- **Problem to solve**
Repeat each line of the data exactly as written.

- **Saved entries**
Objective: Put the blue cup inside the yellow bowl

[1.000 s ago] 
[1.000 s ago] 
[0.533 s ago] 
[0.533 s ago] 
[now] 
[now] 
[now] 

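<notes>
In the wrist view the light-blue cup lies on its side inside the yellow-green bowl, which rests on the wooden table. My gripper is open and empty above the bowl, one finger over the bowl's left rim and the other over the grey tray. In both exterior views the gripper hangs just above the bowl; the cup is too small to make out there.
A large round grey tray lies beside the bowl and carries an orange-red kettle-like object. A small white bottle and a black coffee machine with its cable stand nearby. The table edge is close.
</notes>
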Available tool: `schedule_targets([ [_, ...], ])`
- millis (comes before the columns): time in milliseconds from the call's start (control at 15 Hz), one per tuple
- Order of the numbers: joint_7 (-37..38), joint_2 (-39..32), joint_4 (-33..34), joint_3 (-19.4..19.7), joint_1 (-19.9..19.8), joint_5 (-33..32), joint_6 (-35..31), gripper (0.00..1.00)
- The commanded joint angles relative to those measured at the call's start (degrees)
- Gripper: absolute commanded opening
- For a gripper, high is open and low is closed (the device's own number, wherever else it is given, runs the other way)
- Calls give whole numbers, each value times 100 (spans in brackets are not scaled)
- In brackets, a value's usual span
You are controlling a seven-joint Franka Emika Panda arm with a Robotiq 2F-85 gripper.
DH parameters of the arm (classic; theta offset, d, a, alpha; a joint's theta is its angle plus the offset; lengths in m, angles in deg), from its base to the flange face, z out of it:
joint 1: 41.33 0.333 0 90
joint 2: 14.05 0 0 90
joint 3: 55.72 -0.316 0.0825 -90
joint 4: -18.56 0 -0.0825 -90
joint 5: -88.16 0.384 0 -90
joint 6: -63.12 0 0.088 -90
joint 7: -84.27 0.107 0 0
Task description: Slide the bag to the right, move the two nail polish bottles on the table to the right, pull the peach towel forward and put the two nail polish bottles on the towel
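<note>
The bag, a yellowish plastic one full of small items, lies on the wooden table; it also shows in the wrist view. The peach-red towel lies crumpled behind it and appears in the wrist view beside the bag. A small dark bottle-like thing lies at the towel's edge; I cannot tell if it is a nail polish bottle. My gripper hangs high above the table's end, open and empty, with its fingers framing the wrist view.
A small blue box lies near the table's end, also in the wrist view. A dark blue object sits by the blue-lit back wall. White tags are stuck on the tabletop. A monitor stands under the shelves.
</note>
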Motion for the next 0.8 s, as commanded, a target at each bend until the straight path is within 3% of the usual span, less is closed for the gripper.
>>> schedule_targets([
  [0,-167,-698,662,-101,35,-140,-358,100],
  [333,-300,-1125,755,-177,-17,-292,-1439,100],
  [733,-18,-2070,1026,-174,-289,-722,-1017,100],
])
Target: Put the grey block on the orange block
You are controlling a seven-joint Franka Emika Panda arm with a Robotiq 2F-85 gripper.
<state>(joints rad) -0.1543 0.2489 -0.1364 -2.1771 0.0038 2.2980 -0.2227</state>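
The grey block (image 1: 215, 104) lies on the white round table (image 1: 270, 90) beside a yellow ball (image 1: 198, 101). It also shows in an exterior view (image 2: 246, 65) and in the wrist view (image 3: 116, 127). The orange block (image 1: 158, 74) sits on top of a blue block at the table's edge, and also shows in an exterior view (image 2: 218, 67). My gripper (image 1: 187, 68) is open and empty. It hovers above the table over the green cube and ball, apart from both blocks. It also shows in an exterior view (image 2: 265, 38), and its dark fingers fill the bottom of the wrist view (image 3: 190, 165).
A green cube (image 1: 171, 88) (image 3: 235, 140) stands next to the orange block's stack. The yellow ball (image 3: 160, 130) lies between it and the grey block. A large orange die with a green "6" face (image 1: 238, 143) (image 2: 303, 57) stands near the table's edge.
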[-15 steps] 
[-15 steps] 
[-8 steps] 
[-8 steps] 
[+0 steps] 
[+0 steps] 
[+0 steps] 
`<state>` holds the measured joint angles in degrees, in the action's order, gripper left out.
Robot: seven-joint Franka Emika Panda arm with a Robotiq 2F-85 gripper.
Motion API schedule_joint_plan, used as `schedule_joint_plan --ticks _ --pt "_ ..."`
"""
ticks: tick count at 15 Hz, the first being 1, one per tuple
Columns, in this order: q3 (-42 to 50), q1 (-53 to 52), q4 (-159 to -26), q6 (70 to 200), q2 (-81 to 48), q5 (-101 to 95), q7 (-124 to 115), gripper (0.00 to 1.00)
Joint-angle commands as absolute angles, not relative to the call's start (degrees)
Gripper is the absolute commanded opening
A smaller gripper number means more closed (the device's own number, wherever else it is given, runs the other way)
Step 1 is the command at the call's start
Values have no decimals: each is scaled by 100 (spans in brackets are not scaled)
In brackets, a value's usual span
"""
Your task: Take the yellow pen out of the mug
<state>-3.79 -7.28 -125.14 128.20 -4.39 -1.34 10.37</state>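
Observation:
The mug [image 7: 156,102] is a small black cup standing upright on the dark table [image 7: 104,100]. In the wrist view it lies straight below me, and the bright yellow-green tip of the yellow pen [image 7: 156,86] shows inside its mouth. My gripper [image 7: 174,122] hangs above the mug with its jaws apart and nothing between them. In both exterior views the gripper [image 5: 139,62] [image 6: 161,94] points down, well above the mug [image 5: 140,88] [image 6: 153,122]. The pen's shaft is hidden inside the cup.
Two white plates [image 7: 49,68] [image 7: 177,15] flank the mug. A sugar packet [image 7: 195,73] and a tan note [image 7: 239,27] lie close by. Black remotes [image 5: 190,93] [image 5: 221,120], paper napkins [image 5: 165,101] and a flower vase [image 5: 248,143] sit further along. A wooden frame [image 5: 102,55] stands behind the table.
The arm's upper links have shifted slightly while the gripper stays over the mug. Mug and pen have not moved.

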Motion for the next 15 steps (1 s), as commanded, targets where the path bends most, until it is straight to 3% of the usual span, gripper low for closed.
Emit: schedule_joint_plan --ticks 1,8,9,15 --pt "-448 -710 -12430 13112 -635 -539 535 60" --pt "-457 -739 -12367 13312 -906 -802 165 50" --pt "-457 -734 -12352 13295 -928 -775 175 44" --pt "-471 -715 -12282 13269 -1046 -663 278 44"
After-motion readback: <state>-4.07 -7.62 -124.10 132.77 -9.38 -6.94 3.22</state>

- **Answer area**
Objective: Put the blue cup inside the yellow bowl

[1.000 s ago] 
[1.000 s ago] 
[0.533 s ago] 
[0.533 s ago] 
[now] 
[now] 
[now] 

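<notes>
In the wrist view the light-blue cup lies on its side inside the yellow-green bowl, which rests on the wooden table. My gripper is open and empty above the bowl, one finger over the bowl's left rim and the other over the grey tray. In both exterior views the gripper hangs just above the bowl; the cup is too small to make out there.
A large round grey tray lies beside the bowl and carries an orange-red kettle-like object. A small white bottle and a black coffee machine with its cable stand nearby. The table edge is close.
</notes>
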Available tool: `schedule_targets([ [_, ...], ])`
- millis (comes before the columns): time in milliseconds from the call's start (control at 15 Hz), one per tuple
- Order of the numbers: joint_7 (-37..38), joint_2 (-39..32), joint_4 (-33..34), joint_3 (-19.4..19.7), joint_1 (-19.9..19.8), joint_5 (-33..32), joint_6 (-35..31), gripper (0.00..1.00)
- The commanded joint angles relative to those measured at the call's start (degrees)
- Gripper: absolute commanded opening
- For a gripper, high is open and low is closed (the device's own number, wherever else it is given, runs the other way)
- Calls give whole numbers, each value times 100 (spans in brackets are not scaled)
- In brackets, a value's usual span
You are controlling a seven-joint Franka Emika Panda arm with a Robotiq 2F-85 gripper.
DH parameters of the arm (classic; theta offset, d, a, alpha; a joint's theta is its angle plus the offset; lengths in m, angles in deg), from its base to the flange face, z out of it:
joint 1: 41.33 0.333 0 90
joint 2: 14.05 0 0 90
joint 3: 55.72 -0.316 0.0825 -90
joint 4: -18.56 0 -0.0825 -90
joint 5: -88.16 0.384 0 -90
joint 6: -63.12 0 0.088 -90
joint 7: -84.27 0.107 0 0
Task description: Slide the bag to the right, move the two nail polish bottles on the table to the right, pull the peach towel forward and put the two nail polish bottles on the towel
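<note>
The bag, a yellowish plastic one full of small items, lies on the wooden table; it also shows in the wrist view. The peach-red towel lies crumpled behind it and appears in the wrist view beside the bag. A small dark bottle-like thing lies at the towel's edge; I cannot tell if it is a nail polish bottle. My gripper hangs high above the table's end, open and empty, with its fingers framing the wrist view.
A small blue box lies near the table's end, also in the wrist view. A dark blue object sits by the blue-lit back wall. White tags are stuck on the tabletop. A monitor stands under the shelves.
</note>
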Motion for the next 0.8 s, as commanded, a target at each bend until the straight path is within 3% of the usual span, less is closed for the gripper.
>>> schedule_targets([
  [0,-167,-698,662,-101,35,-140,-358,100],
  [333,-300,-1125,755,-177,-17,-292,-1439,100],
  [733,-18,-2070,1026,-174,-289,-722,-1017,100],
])
Target: Put the grey block on the orange block
You are controlling a seven-joint Franka Emika Panda arm with a Robotiq 2F-85 gripper.
<state>(joints rad) -0.1543 0.2489 -0.1364 -2.1771 0.0038 2.2980 -0.2227</state>
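The grey block (image 1: 215, 104) lies on the white round table (image 1: 270, 90) beside a yellow ball (image 1: 198, 101). It also shows in an exterior view (image 2: 246, 65) and in the wrist view (image 3: 116, 127). The orange block (image 1: 158, 74) sits on top of a blue block at the table's edge, and also shows in an exterior view (image 2: 218, 67). My gripper (image 1: 187, 68) is open and empty. It hovers above the table over the green cube and ball, apart from both blocks. It also shows in an exterior view (image 2: 265, 38), and its dark fingers fill the bottom of the wrist view (image 3: 190, 165).
A green cube (image 1: 171, 88) (image 3: 235, 140) stands next to the orange block's stack. The yellow ball (image 3: 160, 130) lies between it and the grey block. A large orange die with a green "6" face (image 1: 238, 143) (image 2: 303, 57) stands near the table's edge.
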[-15 steps] 
[-15 steps] 
[-8 steps] 
[-8 steps] 
[+0 steps] 
[+0 steps] 
[+0 steps] 
`<state>` holds the measured joint angles in degrees, in the action's order, gripper left out.
Robot: seven-joint Franka Emika Panda arm with a Robotiq 2F-85 gripper.
Motion API schedule_joint_plan, used as `schedule_joint_plan --ticks _ --pt "_ ..."`
"""
ticks: tick count at 15 Hz, the first being 1, one per tuple
Columns, in this order: q3 (-42 to 50), q1 (-53 to 52), q4 (-159 to -26), q6 (70 to 200), q2 (-81 to 48), q5 (-101 to 95), q7 (-124 to 115), gripper (0.00 to 1.00)
Joint-angle commands as absolute angles, not relative to the call's start (degrees)
Gripper is the absolute commanded opening
A smaller gripper number means more closed (the device's own number, wherever else it is given, runs the other way)
Step 1 is the command at the call's start
Values have no decimals: each is scaled by 100 (spans in brackets are not scaled)
In brackets, a value's usual span
"""
Your task: Take the yellow pen out of the mug
<state>-3.79 -7.28 -125.14 128.20 -4.39 -1.34 10.37</state>
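Observation:
The mug [image 7: 156,102] is a small black cup standing upright on the dark table [image 7: 104,100]. In the wrist view it lies straight below me, and the bright yellow-green tip of the yellow pen [image 7: 156,86] shows inside its mouth. My gripper [image 7: 174,122] hangs above the mug with its jaws apart and nothing between them. In both exterior views the gripper [image 5: 139,62] [image 6: 161,94] points down, well above the mug [image 5: 140,88] [image 6: 153,122]. The pen's shaft is hidden inside the cup.
Two white plates [image 7: 49,68] [image 7: 177,15] flank the mug. A sugar packet [image 7: 195,73] and a tan note [image 7: 239,27] lie close by. Black remotes [image 5: 190,93] [image 5: 221,120], paper napkins [image 5: 165,101] and a flower vase [image 5: 248,143] sit further along. A wooden frame [image 5: 102,55] stands behind the table.
The arm's upper links have shifted slightly while the gripper stays over the mug. Mug and pen have not moved.
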
Motion for the next 15 steps (1 s), as commanded, targets where the path bends most, until it is straight to 3% of the usual span, gripper low for closed.
Emit: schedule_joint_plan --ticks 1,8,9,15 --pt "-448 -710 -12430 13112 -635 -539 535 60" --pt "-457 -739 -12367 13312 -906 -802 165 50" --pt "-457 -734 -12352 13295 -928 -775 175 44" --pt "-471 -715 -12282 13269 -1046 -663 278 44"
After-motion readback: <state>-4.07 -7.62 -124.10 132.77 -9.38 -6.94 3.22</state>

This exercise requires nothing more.